Magnetic Nanomaterials for Hyperthermia-Based Therapy, Imaging, and Drug Delivery

In recent years, nanomedicine has experienced remarkable advancements, due to the development of new nanomaterials with outstanding properties that have demonstrated significant advantages over traditional medicines.

Among various nanoparticles, magnetic nanoparticles (MNPs) have emerged as promising candidates for a wide range of biomedical applications, particularly due to their responsiveness to external magnetic fields, enabling remote control and manipulation [1]. Their first medical applications were related to their role in changing water proton magnetic relaxation times, being used as contrast agents in magnetic resonance imaging (MRI) [2]; iron oxide MNPs are FDA-approved for imaging purposes and anemia treatments. While numerous studies are dedicated to improving the contrast in both T₁ and T₂ weighted MRI images using MNPs, magnetic particle imaging (MPI) has emerged in the last decade as an alternate technique, with tremendous potential in medical imaging [3], featuring multiple advantages such as linear quantitation, no tissue background, deep penetration, and no use of ionizing radiation.
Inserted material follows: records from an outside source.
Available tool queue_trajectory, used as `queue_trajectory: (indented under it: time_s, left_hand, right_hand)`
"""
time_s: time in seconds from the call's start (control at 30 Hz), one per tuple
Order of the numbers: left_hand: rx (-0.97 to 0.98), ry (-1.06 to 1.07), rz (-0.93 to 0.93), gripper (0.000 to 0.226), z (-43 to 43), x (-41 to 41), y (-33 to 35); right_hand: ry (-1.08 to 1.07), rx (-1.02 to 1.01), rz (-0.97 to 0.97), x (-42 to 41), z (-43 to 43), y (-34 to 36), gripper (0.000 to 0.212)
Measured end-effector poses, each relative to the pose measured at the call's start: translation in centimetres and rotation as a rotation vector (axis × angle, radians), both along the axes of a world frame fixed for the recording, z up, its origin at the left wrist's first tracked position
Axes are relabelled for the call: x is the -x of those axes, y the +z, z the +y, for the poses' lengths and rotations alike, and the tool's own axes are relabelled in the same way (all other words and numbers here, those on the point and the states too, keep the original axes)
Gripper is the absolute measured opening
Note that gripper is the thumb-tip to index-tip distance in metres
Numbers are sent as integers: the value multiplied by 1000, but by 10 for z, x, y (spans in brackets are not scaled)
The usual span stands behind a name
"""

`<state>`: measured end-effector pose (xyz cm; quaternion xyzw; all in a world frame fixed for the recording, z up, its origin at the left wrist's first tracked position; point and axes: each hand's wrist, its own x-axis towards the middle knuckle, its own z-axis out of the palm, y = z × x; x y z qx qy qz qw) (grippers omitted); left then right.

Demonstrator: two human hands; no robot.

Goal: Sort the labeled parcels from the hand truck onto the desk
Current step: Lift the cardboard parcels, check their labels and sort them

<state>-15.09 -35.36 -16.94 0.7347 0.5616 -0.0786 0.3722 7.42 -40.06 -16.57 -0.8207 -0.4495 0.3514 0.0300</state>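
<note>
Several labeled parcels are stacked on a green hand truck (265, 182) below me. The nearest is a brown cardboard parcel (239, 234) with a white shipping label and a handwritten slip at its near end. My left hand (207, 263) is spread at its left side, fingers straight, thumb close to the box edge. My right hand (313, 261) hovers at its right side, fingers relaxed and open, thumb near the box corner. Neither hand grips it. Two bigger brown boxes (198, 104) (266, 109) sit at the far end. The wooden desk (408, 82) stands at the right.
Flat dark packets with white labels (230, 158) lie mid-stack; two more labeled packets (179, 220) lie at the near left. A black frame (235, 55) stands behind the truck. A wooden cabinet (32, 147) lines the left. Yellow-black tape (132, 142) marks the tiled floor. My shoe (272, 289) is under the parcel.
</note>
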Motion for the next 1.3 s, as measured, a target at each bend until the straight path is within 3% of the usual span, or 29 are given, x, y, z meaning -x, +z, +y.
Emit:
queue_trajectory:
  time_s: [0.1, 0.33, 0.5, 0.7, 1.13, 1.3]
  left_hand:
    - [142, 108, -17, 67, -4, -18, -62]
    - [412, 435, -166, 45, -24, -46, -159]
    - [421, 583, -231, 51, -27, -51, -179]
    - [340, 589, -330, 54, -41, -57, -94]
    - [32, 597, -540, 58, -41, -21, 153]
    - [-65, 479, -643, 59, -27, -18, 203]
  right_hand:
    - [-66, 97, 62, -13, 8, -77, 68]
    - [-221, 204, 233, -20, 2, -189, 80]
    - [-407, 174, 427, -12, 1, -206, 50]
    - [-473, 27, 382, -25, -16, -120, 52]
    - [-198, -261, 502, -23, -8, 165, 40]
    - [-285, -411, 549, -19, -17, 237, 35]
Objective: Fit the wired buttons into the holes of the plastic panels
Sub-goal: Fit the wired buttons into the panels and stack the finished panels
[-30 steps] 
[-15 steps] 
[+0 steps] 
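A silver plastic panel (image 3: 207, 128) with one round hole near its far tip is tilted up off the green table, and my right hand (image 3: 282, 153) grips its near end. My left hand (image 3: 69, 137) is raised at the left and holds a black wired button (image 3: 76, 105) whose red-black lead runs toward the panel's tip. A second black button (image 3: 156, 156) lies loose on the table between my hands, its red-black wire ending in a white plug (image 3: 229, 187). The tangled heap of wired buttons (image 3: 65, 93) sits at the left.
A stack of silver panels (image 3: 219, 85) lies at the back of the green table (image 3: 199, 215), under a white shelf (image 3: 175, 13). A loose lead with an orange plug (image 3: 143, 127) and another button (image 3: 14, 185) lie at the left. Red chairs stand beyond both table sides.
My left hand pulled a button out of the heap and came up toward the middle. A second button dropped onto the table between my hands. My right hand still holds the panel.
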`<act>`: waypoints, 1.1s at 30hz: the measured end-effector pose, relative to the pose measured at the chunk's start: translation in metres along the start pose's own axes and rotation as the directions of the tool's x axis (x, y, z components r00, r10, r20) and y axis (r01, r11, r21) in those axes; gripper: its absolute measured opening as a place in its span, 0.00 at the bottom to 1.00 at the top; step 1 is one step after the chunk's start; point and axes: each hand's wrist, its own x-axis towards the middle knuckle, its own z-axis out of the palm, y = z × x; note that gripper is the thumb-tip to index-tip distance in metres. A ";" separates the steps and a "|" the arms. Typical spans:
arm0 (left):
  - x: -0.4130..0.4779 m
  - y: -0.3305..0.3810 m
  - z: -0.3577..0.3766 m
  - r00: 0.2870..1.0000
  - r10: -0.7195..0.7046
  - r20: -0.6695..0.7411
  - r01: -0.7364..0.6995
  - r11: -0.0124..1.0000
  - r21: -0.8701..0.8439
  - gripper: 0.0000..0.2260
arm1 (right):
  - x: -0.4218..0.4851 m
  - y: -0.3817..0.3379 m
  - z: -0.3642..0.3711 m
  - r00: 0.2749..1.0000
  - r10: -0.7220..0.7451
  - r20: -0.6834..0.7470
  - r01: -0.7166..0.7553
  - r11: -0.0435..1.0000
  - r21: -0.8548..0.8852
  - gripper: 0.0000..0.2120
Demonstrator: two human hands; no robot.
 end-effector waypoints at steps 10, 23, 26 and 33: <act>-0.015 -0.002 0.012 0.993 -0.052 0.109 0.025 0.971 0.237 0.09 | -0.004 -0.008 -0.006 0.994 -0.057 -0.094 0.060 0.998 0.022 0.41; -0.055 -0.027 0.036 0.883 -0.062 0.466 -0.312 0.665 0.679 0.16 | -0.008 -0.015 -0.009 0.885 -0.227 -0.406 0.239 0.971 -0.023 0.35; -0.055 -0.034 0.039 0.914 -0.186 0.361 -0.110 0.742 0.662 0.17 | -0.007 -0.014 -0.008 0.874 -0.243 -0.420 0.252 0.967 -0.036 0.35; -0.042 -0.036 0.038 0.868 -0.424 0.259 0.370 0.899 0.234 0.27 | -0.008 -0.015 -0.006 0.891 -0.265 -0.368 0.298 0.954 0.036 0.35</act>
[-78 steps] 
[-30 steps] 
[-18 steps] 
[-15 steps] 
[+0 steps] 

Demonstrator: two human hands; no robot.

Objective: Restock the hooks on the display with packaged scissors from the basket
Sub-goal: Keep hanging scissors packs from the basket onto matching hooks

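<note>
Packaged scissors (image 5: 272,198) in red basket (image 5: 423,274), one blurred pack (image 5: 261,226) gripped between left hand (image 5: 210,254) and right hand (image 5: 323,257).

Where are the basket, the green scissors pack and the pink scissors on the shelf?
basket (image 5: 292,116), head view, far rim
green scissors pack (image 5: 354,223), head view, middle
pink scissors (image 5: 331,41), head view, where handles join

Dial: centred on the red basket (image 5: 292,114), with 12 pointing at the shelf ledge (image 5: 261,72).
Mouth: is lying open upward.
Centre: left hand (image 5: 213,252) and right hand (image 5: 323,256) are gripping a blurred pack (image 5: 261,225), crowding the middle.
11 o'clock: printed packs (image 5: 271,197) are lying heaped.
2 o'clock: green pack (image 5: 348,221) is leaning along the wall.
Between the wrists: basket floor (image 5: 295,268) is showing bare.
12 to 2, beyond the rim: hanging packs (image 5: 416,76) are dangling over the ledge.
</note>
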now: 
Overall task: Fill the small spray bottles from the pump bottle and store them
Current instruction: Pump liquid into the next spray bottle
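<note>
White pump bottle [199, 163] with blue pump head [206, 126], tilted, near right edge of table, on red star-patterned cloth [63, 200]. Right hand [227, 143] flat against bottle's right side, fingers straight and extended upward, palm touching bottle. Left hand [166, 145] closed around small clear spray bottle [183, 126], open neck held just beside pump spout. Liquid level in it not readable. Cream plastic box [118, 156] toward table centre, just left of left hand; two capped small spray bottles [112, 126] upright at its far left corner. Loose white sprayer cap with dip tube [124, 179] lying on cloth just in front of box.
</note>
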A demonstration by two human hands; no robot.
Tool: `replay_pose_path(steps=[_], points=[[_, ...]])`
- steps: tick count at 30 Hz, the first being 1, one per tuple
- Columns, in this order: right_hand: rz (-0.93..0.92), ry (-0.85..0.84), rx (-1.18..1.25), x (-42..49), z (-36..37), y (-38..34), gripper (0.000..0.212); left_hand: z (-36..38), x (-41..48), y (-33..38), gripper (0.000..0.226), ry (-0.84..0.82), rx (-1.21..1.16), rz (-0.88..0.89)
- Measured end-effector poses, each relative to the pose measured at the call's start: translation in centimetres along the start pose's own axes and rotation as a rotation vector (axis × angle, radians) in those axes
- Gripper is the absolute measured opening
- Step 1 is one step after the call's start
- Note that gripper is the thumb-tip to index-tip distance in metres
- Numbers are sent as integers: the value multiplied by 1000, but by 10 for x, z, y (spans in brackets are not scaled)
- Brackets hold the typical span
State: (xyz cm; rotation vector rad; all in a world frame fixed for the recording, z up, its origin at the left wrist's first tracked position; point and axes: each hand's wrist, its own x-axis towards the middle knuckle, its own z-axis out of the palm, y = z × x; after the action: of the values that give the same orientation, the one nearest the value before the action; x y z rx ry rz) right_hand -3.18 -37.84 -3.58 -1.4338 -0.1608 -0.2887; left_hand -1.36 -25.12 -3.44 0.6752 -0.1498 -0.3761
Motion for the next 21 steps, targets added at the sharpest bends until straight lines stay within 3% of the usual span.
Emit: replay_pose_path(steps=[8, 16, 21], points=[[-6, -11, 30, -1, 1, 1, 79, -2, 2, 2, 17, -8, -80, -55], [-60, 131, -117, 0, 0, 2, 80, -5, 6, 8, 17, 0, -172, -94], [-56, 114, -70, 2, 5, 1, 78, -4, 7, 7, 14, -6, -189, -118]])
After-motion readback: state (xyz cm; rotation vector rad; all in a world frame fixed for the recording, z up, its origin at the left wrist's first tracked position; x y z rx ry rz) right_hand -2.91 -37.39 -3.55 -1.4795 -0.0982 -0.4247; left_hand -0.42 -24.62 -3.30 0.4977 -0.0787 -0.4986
Another important medical application of MNPs in the treatment of solid cancer tumors is magnetic hyperthermia (MH), a technique based on the heating of MNPs when submitted to radiofrequency alternating magnetic fields upon their loading in the tumor area. MH has achieved significant recognition, representing the first ever medical device to receive European approval for the treatment of glioblastoma multiforme (GBM), a form of brain tumor. Furthermore, ongoing clinical trials for U.S. Food and Drug Administration (FDA) approval are under way, specifically focusing on the treatment of prostate and pancreatic cancers. Despite the promise demonstrated in clinical trials where MH therapy was combined with standard chemotherapy and/or radiotherapy, achieving complete tumor regression remains elusive. Various factors contribute to this outcome, with the heat performance of injected MNPs playing a pivotal role. Therefore, a large number of studies have been conducted in the past few decades aiming to understand the role of composition, shape, size, structure, and surface functionalization in the heating performance of MNPs in MH [4]. Direct heat effects contribute to cell death; however, the elevated temperatures of MNPs open avenues for further exploration. In many preclinical and clinical studies, authors have initially hypothesized that the therapeutic impact observed was primarily attributed to the induction of tumor necrosis during hyperthermia applications. However, the potential effects on the tumor microenvironment, specifically the induction of anti-tumor immune responses, have not been thoroughly examined. Contemporary perspectives now suggest that a crucial element contributing to the therapeutic efficacy of hyperthermia is the initiation of a heat-mediated immune response against the tumor. This immune response enhances the tumor’s visibility to the immune system, suggesting that MH treatment can facilitate spatially and temporally controlled temperature increases, acting as an immune trigger. This recognition of hyperthermia as an immune modulator underscores its potential in not only targeting tumors directly, but also in harnessing the body’s immune system for a more comprehensive and effective therapeutic approach [5]. This highlights the evolving landscape of MNPs as a promising tool in the realm of cancer therapeutics.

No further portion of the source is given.